▸ Task to complete: From the data below, return the exact lines starting at the line containing "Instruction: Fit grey" and ending at the line containing "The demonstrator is", both included, and nothing else.

Saved entries:
* * * * * * * * *

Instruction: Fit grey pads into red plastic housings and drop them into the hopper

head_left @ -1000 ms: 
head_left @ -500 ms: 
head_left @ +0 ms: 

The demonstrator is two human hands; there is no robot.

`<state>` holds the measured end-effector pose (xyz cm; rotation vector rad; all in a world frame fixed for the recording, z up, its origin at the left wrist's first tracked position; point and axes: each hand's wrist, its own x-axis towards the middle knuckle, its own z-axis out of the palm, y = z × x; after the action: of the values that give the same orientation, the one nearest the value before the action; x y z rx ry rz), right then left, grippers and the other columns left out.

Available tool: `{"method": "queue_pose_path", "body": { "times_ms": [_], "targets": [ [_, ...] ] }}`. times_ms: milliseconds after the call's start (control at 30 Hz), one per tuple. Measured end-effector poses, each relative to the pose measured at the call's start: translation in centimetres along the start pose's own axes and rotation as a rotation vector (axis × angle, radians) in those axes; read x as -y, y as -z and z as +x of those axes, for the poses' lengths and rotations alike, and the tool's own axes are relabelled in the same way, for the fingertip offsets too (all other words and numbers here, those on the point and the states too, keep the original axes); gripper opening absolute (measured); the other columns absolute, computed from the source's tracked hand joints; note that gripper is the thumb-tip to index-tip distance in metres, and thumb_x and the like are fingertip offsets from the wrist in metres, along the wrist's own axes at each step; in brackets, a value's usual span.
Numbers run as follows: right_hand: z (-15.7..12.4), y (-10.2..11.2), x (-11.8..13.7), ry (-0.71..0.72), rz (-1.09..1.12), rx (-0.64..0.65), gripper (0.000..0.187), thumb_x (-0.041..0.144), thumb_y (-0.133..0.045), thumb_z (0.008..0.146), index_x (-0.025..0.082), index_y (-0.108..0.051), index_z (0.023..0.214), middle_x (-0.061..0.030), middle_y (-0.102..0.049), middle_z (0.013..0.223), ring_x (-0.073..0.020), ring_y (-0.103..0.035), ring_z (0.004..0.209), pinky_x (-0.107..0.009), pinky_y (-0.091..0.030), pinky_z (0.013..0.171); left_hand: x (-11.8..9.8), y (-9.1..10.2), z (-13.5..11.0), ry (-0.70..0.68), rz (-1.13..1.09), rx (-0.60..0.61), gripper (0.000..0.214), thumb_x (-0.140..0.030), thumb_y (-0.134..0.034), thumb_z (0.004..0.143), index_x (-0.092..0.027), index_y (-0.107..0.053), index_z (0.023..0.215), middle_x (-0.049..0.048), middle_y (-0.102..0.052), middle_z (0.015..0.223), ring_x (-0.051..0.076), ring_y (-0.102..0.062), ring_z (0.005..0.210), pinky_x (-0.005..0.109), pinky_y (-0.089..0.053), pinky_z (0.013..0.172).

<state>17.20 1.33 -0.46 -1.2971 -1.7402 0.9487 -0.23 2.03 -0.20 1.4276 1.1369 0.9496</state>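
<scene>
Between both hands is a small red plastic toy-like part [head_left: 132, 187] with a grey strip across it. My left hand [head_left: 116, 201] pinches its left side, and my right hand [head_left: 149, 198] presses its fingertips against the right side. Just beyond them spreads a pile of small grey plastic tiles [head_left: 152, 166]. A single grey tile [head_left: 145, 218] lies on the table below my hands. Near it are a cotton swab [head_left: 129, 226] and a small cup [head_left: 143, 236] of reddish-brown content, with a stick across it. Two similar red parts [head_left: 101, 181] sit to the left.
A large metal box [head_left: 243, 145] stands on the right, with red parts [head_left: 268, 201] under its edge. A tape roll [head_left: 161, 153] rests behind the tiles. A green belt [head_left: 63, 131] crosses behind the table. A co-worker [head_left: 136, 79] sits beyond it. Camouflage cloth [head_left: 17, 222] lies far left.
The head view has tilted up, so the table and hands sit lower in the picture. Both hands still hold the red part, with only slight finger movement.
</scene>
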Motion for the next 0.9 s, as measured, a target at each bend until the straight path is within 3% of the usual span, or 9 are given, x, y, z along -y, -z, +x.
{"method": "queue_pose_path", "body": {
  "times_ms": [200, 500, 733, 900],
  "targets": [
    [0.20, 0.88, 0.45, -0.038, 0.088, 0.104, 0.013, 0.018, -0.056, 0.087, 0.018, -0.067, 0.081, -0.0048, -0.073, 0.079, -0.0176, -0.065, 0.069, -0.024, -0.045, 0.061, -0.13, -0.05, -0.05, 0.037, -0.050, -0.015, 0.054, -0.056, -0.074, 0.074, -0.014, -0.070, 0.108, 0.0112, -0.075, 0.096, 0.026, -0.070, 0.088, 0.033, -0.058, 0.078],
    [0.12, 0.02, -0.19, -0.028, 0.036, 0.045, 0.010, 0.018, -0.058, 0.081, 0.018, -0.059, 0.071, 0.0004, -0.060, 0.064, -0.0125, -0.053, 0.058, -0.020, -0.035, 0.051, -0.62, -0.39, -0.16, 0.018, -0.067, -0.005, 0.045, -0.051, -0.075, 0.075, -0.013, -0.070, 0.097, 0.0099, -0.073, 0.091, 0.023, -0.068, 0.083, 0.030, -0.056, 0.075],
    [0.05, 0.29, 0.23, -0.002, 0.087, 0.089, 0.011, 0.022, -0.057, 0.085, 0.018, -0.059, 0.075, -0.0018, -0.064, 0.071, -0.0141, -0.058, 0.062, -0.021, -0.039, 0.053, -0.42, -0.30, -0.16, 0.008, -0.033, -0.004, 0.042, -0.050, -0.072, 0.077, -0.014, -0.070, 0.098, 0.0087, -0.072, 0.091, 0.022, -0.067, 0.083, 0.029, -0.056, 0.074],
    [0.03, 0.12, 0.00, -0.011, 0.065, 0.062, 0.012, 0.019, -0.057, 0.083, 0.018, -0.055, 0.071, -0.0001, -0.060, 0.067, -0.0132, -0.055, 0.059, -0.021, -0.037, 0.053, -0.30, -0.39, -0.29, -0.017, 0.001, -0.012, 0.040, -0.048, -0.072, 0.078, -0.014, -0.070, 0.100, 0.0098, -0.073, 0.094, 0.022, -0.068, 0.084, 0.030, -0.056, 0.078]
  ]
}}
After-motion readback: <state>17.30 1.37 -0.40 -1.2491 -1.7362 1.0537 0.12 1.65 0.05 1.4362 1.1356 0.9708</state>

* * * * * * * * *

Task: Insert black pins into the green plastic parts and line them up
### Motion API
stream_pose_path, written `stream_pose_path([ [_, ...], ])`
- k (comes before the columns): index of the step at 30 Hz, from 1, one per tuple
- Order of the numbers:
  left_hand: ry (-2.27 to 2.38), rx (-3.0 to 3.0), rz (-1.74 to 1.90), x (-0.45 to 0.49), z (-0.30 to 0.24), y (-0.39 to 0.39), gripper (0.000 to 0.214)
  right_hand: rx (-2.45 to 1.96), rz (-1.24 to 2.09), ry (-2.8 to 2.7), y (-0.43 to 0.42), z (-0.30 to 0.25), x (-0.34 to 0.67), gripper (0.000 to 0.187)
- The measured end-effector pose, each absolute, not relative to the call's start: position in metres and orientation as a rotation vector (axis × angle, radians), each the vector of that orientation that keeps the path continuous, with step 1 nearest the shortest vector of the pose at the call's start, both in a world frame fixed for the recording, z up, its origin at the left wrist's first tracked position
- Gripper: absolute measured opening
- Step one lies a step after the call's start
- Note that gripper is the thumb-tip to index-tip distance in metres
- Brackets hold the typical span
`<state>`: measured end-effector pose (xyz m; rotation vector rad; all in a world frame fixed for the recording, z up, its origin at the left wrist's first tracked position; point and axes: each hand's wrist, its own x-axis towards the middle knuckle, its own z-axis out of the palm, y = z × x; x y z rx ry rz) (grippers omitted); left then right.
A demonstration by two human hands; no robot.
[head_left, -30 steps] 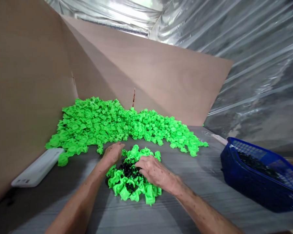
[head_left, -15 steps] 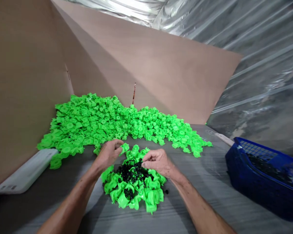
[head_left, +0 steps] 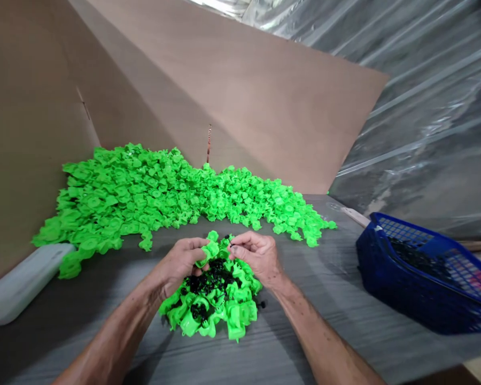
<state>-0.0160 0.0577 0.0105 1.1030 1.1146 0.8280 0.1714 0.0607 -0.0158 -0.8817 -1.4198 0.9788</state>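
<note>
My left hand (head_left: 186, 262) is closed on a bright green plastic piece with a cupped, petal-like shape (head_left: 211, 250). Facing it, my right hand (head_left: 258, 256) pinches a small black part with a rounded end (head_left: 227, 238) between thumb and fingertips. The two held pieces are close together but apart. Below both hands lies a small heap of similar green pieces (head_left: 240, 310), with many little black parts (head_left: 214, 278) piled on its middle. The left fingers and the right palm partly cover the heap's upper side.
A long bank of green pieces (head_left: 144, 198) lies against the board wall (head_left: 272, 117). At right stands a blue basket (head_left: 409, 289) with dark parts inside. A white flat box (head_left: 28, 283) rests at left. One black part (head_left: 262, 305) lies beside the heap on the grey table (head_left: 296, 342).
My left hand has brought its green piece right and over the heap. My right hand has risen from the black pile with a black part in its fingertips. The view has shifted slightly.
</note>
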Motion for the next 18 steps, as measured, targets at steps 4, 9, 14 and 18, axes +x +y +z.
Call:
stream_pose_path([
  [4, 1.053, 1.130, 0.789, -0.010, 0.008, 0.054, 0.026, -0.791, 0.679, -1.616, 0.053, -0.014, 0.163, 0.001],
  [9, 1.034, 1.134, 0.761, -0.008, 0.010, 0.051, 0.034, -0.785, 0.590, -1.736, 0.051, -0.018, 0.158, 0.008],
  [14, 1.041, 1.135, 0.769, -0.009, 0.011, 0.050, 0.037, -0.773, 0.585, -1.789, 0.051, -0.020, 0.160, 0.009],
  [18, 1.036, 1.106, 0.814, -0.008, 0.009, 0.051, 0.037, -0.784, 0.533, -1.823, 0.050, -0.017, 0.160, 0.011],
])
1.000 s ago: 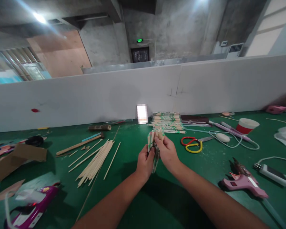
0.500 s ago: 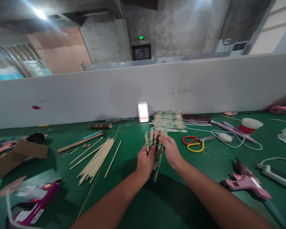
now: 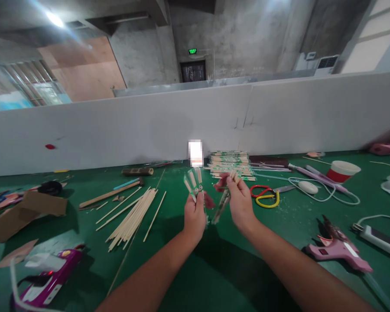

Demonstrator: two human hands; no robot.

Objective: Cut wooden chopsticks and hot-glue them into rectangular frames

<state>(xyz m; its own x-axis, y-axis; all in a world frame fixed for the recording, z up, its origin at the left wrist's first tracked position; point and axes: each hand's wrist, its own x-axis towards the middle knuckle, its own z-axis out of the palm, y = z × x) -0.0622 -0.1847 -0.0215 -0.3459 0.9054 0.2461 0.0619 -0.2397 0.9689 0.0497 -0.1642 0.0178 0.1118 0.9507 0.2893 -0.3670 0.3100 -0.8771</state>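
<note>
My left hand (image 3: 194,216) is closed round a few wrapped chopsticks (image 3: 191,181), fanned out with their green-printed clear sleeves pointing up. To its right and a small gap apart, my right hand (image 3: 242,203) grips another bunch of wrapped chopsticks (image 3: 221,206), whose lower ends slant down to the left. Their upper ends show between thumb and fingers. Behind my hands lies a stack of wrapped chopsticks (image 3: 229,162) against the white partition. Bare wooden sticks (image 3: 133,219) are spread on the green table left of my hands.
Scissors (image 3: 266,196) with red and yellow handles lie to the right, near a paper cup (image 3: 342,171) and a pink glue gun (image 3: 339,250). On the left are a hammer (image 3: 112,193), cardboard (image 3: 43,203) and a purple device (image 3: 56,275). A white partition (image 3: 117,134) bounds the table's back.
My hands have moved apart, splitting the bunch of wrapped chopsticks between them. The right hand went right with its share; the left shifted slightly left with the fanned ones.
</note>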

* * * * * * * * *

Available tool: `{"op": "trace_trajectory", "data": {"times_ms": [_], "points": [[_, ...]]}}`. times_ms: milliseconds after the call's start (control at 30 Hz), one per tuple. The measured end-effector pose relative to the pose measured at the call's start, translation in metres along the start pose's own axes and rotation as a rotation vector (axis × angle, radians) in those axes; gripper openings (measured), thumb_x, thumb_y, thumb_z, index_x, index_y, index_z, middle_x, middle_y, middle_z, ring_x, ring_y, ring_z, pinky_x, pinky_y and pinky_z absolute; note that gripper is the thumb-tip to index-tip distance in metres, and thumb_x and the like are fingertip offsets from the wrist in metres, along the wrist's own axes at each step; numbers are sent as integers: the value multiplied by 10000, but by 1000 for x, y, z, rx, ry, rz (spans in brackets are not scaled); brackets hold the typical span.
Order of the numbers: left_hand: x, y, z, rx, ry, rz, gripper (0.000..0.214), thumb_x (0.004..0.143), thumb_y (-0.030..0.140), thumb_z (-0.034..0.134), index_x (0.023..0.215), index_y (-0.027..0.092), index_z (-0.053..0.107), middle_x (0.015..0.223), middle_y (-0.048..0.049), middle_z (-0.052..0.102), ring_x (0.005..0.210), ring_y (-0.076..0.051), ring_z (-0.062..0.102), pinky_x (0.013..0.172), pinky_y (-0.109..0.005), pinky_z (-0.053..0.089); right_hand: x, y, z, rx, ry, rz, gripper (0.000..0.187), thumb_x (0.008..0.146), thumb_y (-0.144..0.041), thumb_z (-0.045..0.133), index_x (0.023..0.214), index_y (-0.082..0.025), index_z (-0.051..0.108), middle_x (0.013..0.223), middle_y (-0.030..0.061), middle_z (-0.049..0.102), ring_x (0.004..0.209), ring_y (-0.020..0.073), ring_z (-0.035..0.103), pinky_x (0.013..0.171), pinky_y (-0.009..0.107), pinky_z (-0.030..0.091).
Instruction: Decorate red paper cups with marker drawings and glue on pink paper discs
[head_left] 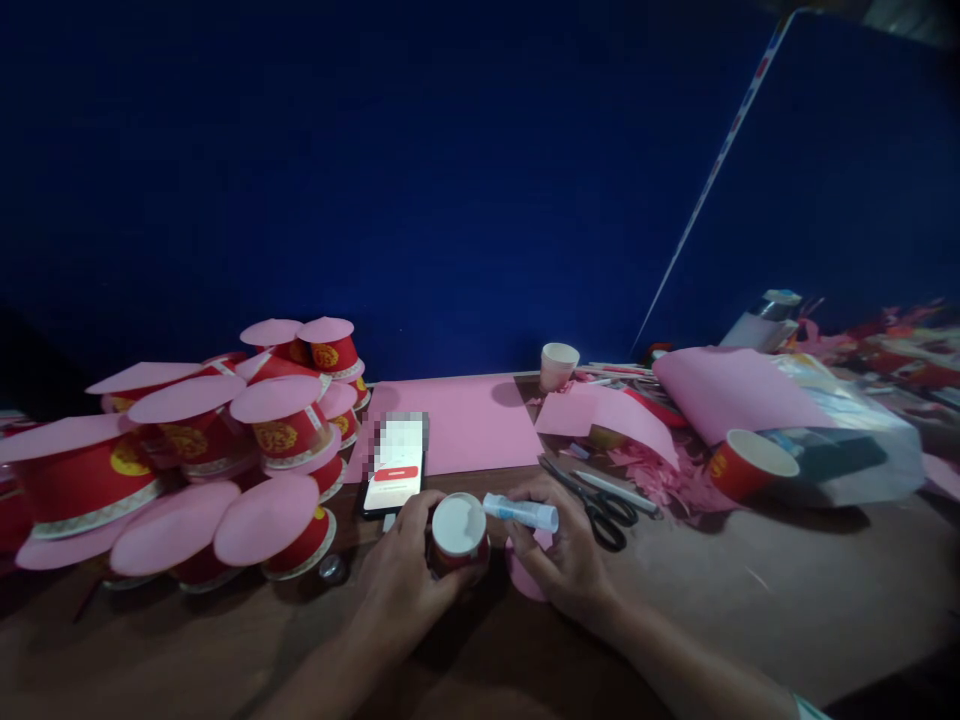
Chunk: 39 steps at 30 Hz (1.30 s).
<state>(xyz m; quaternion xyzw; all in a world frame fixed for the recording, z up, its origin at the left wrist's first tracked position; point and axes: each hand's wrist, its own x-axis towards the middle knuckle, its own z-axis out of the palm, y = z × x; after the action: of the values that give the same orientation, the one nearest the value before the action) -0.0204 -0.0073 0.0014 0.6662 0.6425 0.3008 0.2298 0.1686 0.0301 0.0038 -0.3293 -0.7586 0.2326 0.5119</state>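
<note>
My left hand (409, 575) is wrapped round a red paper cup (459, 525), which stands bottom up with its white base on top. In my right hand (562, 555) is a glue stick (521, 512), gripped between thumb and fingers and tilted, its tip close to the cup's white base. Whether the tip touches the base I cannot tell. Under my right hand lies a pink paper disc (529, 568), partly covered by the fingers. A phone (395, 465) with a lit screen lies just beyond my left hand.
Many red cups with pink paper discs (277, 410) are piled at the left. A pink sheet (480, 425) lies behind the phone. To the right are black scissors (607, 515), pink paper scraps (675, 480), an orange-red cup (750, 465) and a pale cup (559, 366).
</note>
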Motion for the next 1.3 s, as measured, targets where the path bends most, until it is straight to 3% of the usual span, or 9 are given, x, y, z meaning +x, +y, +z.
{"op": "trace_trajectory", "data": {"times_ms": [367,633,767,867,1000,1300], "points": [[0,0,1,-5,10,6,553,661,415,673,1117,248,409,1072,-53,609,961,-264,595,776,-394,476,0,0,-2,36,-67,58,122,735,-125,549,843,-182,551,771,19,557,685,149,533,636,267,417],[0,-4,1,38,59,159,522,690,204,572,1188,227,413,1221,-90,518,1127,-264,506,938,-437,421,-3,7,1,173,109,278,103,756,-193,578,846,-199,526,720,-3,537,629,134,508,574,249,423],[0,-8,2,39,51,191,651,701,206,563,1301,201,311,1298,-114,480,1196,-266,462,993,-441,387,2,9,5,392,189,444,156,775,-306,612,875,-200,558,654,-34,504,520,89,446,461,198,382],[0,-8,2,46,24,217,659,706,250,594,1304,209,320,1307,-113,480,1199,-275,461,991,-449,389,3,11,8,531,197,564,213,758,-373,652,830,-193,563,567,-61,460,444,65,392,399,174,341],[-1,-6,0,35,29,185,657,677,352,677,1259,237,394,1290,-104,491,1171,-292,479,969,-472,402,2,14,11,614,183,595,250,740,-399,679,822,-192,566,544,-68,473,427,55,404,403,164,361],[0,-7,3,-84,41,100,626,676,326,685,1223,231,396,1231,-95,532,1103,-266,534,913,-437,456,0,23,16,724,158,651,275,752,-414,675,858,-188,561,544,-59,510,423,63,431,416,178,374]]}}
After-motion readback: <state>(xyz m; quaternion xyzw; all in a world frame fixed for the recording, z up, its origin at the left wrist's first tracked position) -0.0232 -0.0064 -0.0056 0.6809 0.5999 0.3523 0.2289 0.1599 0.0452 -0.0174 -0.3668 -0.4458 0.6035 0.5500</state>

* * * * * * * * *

▸ Result for this exercise:
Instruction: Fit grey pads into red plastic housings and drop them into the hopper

head_left @ -1000 ms: 
head_left @ -500 ms: 
head_left @ +0 ms: 

The demonstrator is two human hands; there is no robot.

What has been written here completes the answer.